In general, Python sets don't seem to be designed for retrieving items by key. That's obviously what dictionaries are for. But is there anyway that, given a key, you can retrieve an instance from a set which is equal to the key?
Again, I know this is exactly what dictionaries are for, but as far as I can see, there are legitimate reasons to want to do this with a set. Suppose you have a class defined something like:
class Person:
def __init__(self, firstname, lastname, age):
self.firstname = firstname
self.lastname = lastname
self.age = age
Now, suppose I am going to be creating a large number of Person
objects, and each time I create a Person
object I need to make sure it is not a duplicate of a previous Person
object. A Person
is considered a duplicate of another Person
if they have the same firstname
, regardless of other instance variables. So naturally the obvious thing to do is insert all Person
objects into a set, and define a __hash__
and __eq__
method so that Person
objects are compared by their firstname
.
An alternate option would be to create a dictionary of Person
objects, and use a separately created firstname
string as the key. The drawback here is that I'd be duplicating the firstname
string. This isn't really a problem in most cases, but what if I have 10,000,000 Person
objects?
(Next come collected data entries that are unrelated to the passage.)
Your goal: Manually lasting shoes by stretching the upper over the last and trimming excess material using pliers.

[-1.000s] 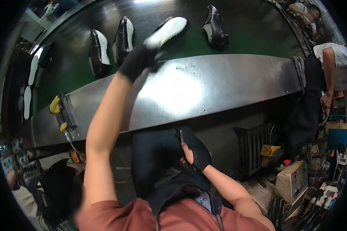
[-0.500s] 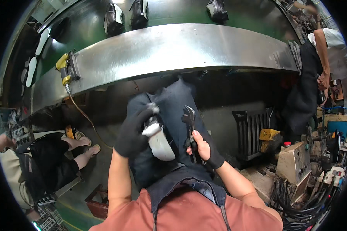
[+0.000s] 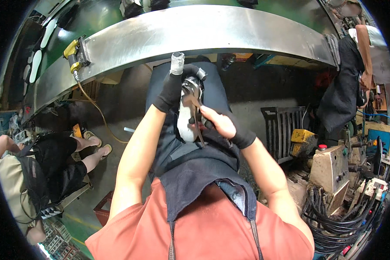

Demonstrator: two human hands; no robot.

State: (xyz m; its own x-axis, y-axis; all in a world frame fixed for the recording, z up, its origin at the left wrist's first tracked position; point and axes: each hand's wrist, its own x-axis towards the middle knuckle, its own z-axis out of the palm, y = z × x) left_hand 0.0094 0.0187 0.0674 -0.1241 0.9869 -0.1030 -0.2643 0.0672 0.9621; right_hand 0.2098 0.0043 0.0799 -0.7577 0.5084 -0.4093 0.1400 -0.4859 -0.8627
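Note:
A shoe [image 3: 186, 125] with a pale underside and a dark upper lies over my lap, on the dark apron. My left hand [image 3: 176, 84], in a black glove with silver-wrapped fingertips, grips its far end; some of those fingers are hidden behind it. From the right, my right hand [image 3: 224, 124] is closed around dark metal pincers [image 3: 195, 104], its thumb and fingertips bare. The pincers' head lies over the shoe's far part, blurred; whether the jaws bite on the upper cannot be told.
Ahead runs a metal bench ledge [image 3: 195, 32], with green conveyor behind it. A yellow air tool [image 3: 75, 55] rests at its left, its hose [image 3: 97, 113] hanging down. On the right stand a black rack [image 3: 283, 130] and a beige control box [image 3: 329, 173]. Co-workers sit left and stand right.
My left hand has swung forward and right, turning the shoe lengthwise. The pincers, upright and apart from the shoe before, now tilt over it. My view has shifted slightly.

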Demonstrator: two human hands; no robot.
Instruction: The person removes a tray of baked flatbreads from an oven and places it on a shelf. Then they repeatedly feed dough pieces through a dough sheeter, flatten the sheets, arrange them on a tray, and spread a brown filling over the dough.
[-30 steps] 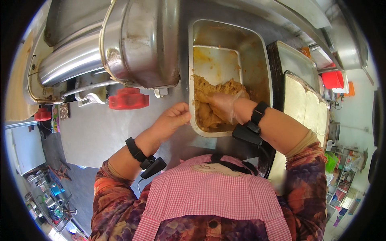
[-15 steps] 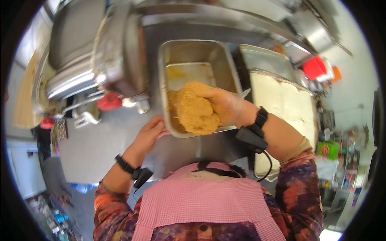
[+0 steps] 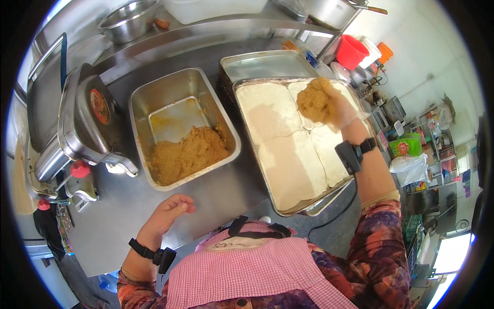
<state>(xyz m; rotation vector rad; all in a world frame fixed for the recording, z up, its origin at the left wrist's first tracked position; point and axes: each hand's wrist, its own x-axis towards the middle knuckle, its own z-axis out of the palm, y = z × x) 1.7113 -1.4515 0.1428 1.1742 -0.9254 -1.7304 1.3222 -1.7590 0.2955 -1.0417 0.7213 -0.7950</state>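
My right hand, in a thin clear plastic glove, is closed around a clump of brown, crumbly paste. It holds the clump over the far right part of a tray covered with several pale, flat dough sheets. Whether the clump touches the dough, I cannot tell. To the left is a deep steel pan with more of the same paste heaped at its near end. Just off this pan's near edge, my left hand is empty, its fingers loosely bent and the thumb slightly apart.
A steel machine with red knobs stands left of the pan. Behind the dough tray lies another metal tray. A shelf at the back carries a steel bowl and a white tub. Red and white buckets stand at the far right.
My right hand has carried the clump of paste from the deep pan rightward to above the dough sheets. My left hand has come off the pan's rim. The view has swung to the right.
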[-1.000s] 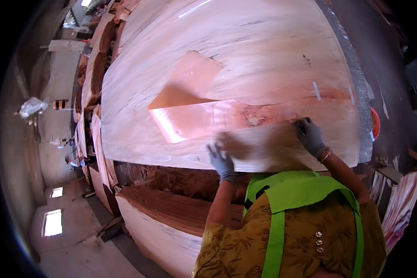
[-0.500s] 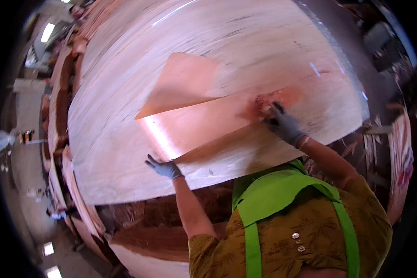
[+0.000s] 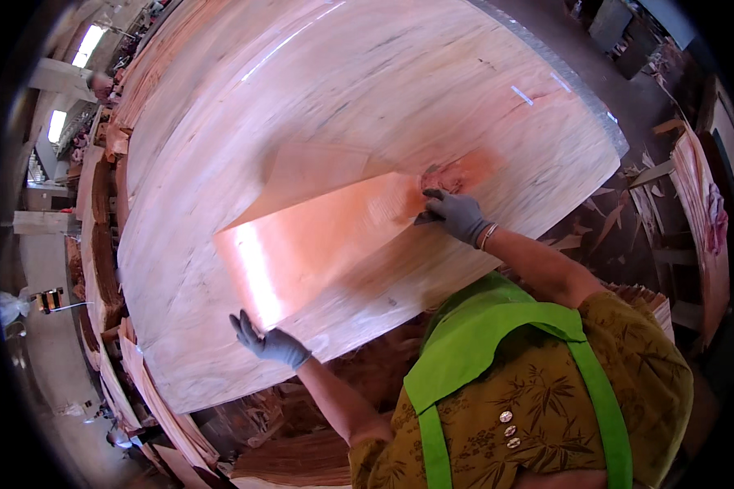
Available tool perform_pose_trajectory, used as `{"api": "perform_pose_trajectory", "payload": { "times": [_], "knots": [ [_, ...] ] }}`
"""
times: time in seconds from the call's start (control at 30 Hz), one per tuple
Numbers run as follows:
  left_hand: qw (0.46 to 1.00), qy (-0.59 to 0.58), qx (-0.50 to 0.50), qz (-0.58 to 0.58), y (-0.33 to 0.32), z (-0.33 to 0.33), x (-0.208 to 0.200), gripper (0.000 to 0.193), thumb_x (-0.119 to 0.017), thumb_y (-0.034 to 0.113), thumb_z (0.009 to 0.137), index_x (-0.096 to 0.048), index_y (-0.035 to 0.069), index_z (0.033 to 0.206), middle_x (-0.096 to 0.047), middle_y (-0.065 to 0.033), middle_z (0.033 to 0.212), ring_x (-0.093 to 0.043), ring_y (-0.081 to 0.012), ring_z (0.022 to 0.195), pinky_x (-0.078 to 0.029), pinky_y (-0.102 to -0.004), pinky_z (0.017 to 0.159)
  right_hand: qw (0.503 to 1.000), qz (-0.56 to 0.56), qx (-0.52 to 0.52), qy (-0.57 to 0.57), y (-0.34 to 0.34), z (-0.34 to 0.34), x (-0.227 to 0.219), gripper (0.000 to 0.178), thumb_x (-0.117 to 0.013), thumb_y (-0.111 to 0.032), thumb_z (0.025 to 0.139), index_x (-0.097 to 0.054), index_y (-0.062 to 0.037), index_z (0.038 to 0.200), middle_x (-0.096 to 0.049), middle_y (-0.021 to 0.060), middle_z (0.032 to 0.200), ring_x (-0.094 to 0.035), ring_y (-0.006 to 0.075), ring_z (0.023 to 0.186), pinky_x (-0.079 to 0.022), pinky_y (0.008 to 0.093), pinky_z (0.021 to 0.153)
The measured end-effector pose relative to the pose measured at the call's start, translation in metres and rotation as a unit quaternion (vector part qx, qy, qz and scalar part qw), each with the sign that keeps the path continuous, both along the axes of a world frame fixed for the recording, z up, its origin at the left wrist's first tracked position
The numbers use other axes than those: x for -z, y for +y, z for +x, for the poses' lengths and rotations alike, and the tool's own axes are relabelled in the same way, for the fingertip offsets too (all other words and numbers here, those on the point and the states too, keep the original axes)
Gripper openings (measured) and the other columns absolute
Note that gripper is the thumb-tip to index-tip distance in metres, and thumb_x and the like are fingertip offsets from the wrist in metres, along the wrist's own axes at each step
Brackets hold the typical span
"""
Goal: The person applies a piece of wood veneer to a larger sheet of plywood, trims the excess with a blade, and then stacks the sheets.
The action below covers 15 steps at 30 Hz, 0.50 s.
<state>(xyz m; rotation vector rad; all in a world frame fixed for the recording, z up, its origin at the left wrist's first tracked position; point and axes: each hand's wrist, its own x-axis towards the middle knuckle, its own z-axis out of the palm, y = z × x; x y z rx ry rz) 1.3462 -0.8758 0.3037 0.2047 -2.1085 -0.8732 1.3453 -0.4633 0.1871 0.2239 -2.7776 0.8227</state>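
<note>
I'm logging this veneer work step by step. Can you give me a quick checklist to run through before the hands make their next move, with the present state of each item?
1. Right hand on the reddish veneer strip: ok, gloved fingers press its far end.
2. Left hand on the strip: not ok, open, just off its near corner.
3. Strip flat on the large pale veneer sheet: not ok, the left part lifts and glares.
4. Gloves on both hands: ok.
5. Strip free of tears: cannot tell.

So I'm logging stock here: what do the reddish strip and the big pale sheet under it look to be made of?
The reddish strip looks like thin wood veneer: faint grain, a glossy glare patch, one end lifting. The big pale sheet also seems raw veneer, matte, with long grain streaks and small splits. The right hand presses the strip.
</note>
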Motion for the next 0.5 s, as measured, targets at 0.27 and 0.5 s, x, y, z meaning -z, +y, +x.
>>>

The redundant string storage could really start adding up in terms of memory usage.
But if two Person
objects compare equally, I need to be able to retrieve the original object so that the additional instance variables (aside from firstname
) can be merged in a way required by the business logic. Which brings me back to my problem: I need some way to retrieve instances from a set
.
Is there anyway to do this? Or is using a dictionary the only real option here?